ONE SATURDAY, about two in the morning, I woke up to this scratching sound outside. Below the bedroom window and a little ways off, but not far. I sat up in bed and listened. Lindsay, still asleep next to me, evidently hadn’t heard it. The sound filtered through her puttered breathing, and through all the middle-of-the-night sounds in the house. The furnace, the clock. Those sounds came the way they always did, in almost apologetic intervals. But not the sound outside. It came in flurries with long pauses between, some so long I’d think it was over with, but then it’d suddenly start up again in a rush, like wind bursting through a dead tree.
We were new to the house. Our first as a couple. We’d been living in a condo on the North Shore, a place I’d had for a couple years, a place that became ours when we got married. But now it belonged to another couple, themselves newly married and up from Atlanta. I’d hated to let the condo go. I never said it to Lindsay while we were house hunting, but leaving the condo, and downtown in general, was a kind of resignation. A surrender, even. Life, it turns out, is indeed unbeatable. The new place, bordered in back by acres of woods, was a kind of confirmation of this. Goodbye Tremont, goodbye Sushi Nabe, goodbye good times all around. But the new house was a nice place, no doubt, a good house with good bones, as they say, and ready for us to grow into it. And we would. Lindsay was three months along with our first.
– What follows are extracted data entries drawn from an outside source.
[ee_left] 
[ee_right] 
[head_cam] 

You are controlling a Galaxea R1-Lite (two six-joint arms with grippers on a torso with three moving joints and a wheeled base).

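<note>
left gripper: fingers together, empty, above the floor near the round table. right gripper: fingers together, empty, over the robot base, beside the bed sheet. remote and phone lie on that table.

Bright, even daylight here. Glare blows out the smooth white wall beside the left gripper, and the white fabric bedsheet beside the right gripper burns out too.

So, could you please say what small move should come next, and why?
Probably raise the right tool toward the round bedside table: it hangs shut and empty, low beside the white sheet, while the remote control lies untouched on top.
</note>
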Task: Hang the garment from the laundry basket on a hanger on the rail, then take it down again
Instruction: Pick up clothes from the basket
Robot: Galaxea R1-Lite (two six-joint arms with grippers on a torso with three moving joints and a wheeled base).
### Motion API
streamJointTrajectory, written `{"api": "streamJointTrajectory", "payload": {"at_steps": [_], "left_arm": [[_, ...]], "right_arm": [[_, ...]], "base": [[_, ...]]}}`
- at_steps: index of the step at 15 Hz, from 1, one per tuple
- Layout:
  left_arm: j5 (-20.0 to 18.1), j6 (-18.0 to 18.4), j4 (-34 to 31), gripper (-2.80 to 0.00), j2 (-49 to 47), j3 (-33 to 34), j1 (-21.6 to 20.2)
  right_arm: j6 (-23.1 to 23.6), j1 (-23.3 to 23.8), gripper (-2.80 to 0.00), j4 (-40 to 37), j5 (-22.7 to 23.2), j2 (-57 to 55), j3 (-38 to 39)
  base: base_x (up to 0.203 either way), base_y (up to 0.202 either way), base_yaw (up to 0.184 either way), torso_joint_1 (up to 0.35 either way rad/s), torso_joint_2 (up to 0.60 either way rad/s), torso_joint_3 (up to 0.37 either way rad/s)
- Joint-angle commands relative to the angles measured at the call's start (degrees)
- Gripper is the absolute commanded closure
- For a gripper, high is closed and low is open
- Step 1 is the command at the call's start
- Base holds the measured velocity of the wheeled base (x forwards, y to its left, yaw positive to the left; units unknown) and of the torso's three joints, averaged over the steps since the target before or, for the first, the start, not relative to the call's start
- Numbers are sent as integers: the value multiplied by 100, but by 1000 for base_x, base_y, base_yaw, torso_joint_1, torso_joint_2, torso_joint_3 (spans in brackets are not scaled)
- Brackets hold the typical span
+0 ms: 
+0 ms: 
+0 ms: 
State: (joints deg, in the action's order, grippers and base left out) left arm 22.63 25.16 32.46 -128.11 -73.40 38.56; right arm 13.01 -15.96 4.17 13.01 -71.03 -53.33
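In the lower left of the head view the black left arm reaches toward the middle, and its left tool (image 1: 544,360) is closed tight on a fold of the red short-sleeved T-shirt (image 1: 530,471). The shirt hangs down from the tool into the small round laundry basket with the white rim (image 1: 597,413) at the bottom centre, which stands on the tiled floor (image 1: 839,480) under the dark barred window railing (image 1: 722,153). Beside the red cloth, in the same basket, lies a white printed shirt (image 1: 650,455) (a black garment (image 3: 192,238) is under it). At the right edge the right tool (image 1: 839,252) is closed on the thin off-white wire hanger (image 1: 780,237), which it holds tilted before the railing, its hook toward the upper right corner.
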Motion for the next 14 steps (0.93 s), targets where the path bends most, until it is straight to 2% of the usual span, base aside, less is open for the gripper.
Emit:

I listened a while longer, drifting in and out of the darkness of our bedroom, and in and out of the utter darkness of dreamless sleep. I skimmed along between consciousness and sensory death, above and below the boundary. I was the lure of some eternal fisherman, who was cranking me in while, behind me, something enormous followed, something with teeth.
The next day, Lindsay was up before I was. I managed to fight off full wakefulness for half an hour. Eventually, I rolled out of bed and, still in my pyjama pants, padded into the hallway, through the sunlight in the living room, out to the kitchen. Plenty of natural light in this place, our realtor had said. What they all say, what they’d say about a dungeon, but in our case, it was nice that it was true. I poured coffee and sat across from Lindsay at the kitchen table. I sensed we could be lazy that morning. No places to go, no old friends in town, no family expected. I rubbed my eyes and slurped my coffee and let the sun, through the big kitchen window, crawl up and down my bare back.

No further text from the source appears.